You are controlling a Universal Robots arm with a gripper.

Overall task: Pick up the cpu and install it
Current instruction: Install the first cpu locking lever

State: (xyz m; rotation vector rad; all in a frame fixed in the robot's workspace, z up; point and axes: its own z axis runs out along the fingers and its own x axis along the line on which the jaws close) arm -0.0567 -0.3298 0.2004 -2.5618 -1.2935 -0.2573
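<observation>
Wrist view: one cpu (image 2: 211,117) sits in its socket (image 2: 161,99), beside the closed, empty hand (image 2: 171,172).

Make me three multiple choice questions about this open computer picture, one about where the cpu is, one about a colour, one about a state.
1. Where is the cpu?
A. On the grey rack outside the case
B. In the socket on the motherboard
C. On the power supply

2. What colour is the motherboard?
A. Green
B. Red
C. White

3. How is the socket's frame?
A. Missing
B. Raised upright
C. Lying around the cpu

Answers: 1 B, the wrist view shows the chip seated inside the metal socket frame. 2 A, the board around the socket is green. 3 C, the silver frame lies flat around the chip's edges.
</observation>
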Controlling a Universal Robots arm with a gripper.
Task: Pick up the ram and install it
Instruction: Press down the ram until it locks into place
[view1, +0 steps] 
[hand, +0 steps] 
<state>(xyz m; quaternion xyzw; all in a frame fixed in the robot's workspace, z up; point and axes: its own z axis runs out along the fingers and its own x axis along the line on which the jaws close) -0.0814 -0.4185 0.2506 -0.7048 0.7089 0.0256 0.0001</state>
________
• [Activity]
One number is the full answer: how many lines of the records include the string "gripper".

• [Answer box]
2